Dr Clarke may well not even recognise his hometown anymore, commenting at one point, “I’ve never been in this joint before; never knew it existed,’ of the lost upstairs room at Brannigans now itself reinvented as Manchester’s best mid-size room. And throughout the Albert Hall is church-like, reverential, although also forced into paroxysms of giggles by Clarke’s jokes and one-liners, his tangential explorations into subjects such as hookers and caves. He adjusts his voice through his longer poems as if cranking up through the gears; his is an old-school manual technique, working it. He even swears poetically, elegantly.

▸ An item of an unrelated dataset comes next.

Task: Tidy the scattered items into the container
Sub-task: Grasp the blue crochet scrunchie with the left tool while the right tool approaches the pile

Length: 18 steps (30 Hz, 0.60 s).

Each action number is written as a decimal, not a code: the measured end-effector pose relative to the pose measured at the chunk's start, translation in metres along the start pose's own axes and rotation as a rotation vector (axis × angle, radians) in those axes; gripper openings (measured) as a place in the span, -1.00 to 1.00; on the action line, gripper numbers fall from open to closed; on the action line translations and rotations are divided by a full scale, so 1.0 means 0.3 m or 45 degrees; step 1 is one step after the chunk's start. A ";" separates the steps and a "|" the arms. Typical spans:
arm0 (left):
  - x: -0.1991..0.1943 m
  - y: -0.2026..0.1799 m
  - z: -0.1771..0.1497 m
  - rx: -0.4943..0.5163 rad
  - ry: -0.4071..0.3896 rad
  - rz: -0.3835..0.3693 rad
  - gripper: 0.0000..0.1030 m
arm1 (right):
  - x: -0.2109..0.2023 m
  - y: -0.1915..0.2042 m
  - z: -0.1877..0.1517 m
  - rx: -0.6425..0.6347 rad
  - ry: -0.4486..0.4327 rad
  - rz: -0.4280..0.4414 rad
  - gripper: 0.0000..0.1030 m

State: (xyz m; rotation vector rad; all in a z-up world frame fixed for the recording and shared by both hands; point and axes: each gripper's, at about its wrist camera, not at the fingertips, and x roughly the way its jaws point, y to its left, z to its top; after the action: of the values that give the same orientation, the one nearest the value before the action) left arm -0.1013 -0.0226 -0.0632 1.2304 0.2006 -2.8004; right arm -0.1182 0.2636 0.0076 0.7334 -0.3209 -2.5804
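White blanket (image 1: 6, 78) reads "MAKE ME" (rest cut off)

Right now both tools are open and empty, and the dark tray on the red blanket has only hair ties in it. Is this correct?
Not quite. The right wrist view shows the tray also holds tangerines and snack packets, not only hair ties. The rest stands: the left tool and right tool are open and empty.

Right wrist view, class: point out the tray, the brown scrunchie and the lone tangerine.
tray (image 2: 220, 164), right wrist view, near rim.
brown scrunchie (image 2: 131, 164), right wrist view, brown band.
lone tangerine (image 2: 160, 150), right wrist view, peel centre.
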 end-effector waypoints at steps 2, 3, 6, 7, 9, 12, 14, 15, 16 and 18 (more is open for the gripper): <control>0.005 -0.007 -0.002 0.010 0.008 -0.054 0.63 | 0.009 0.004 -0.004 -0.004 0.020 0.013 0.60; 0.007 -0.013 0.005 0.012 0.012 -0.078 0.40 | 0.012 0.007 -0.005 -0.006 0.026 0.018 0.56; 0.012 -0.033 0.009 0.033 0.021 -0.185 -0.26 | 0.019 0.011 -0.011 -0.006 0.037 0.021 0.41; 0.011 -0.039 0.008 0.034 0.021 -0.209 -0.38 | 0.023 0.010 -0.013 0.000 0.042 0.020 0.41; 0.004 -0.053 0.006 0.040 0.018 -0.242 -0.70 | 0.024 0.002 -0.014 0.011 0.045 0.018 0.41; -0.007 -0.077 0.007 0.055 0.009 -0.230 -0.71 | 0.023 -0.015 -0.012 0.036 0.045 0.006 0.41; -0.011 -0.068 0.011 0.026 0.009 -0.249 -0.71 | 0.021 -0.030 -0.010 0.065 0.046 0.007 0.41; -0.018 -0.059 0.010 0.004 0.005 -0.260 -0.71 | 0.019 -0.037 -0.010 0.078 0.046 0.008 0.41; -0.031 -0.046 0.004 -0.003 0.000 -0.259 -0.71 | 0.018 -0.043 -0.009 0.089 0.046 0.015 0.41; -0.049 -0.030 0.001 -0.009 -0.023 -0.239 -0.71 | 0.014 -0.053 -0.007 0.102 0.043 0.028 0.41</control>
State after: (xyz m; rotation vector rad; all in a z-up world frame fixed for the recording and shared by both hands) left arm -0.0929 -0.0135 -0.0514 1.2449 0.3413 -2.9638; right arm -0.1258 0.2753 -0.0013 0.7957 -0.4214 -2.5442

As the set moves towards a conclusion (Clarke stays on stage for his encore, because ‘there are stairs’ and he can’t be arsed going through the artificial rigmarole of the exit and return) you remember how far his very unique voice has reached – from ‘Evidently Chicken Town’ featuring on one of the closing episodes of The Sopranos to the poem ‘I Wanna Be Yours’ featuring on Arctic Monkeys’ fifth long-player, AM. Makes your realise what we have in this poet laureate of the underground, and what we might miss, if he were to lose any more weight and disappear completely. Clarke himself quips ‘It’s never been a better time to be alive but it’s never been a worse time to be old’. One poem features the cutting line: ‘I’ve seen the future and I ain’t there’, although in the celebration of northernness and commerce, ‘Trouble At Mall’ Dr Clarke does at least provides us with his funeral wishes. ‘Bury me at Clinton Cards.’
Before then, of course, we must keep hold and cherish Dr Clarke. How strange it is when these northern dark lords of hedonism and immortality such as Shaun Ryder and Dr Clarke become national treasures. Arise Sir John. Why not?